In John Walton’s summary, “the cuneiform literature everywhere agrees that people were created to do the work the gods were tired of doing and to provide for the gods’ needs.” [166]

The Mesopotamian deity remained aloof—yet its partaking of the ceremonial repast gave religious sanction, political status, and economic stability to the entire temple organism, which circulated products from fields and pastures across the sacrificial table to those who were either, so to speak, shareholders of the institution or received rations from it. At any rate, the image is the heart and hub of the entire system. His attendance worshipers lived from the god’s table, but they did not sit down with him. [169, extended quotation from A. Leo Oppenheim]

The mythology of Enuma Elish proclaimed in no uncertain terms the servitude (even bondage) of humanity, “created out of evil substance,” as cheap slave labor to do the “dirty work” of the lower gods. [176]
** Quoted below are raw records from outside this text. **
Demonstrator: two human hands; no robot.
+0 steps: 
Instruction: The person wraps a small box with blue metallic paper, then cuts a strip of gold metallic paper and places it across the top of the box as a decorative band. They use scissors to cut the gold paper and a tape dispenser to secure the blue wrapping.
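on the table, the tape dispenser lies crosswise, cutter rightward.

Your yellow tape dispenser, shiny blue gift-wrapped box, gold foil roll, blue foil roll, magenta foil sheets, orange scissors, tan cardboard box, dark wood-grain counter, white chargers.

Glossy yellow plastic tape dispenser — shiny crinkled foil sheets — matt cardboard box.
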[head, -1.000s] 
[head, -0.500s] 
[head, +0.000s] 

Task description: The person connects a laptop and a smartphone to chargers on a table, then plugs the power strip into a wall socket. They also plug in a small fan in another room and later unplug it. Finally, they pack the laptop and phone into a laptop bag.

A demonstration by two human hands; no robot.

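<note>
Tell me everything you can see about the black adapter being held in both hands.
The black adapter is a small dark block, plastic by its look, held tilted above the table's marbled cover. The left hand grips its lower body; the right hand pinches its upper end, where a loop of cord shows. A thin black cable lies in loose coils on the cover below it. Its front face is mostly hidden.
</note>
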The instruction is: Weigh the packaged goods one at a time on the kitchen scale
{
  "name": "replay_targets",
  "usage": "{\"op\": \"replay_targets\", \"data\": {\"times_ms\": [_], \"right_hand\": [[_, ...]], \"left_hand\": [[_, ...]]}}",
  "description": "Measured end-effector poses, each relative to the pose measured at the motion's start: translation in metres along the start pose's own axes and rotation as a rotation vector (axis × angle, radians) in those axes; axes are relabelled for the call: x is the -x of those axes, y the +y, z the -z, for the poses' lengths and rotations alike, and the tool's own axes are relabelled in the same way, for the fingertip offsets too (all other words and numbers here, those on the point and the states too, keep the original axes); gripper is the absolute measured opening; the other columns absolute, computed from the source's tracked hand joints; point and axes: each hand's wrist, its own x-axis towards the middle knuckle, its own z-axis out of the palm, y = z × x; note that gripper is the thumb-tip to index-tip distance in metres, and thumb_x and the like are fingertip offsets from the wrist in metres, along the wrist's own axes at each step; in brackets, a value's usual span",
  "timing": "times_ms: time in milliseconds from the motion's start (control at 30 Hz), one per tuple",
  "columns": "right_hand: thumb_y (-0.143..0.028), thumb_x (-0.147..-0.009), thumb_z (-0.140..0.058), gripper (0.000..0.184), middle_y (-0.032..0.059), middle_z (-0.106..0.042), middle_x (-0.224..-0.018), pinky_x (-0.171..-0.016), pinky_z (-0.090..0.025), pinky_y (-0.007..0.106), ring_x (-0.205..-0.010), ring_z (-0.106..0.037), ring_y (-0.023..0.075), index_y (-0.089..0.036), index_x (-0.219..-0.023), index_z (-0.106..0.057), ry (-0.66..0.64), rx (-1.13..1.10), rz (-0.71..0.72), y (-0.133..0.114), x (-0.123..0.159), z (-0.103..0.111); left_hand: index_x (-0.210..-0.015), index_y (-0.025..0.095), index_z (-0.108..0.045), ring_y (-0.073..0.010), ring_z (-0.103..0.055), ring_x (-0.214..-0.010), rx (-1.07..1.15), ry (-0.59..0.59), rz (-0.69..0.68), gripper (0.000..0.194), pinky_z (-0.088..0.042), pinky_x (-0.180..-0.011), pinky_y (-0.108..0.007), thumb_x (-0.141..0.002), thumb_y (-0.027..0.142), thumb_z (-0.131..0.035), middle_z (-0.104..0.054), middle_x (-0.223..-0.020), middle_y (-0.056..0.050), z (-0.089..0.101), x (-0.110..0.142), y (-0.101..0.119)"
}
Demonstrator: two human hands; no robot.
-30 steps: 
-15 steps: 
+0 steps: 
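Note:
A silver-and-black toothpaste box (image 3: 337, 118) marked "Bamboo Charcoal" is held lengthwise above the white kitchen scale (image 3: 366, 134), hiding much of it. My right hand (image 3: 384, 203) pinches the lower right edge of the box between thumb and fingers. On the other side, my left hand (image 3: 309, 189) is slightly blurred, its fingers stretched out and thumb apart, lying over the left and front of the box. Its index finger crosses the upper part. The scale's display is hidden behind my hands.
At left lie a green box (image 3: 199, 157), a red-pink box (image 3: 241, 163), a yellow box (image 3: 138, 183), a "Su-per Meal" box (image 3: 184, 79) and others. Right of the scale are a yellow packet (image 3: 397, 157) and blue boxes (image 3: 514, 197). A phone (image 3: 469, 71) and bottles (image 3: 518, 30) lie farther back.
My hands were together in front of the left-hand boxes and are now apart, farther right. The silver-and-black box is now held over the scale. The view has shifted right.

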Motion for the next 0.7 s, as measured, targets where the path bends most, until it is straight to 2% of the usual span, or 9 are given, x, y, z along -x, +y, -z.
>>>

For human sociopolitical life to achieve its best and highest form, society must replicate the divine pattern that the gods enacted in primordial time. Sociopolitical order is thus thought of as a microcosm of the larger world of the gods and their founding of the cosmos, with some central urban site typically conceived as the navel of the world or the bond of heaven and earth. [177]

Human beings as imago Dei are thus not only priests of the Most High, they are (if we may dare to say it) God’s living cult statues on earth. Indeed, humans are the only legitimate or authorized earthly representations of God. …The claim that humanity is created as imago Dei suggests a rationale for the prohibition of images beyond anything we find explicitly stated elsewhere in the Old Testament. [207]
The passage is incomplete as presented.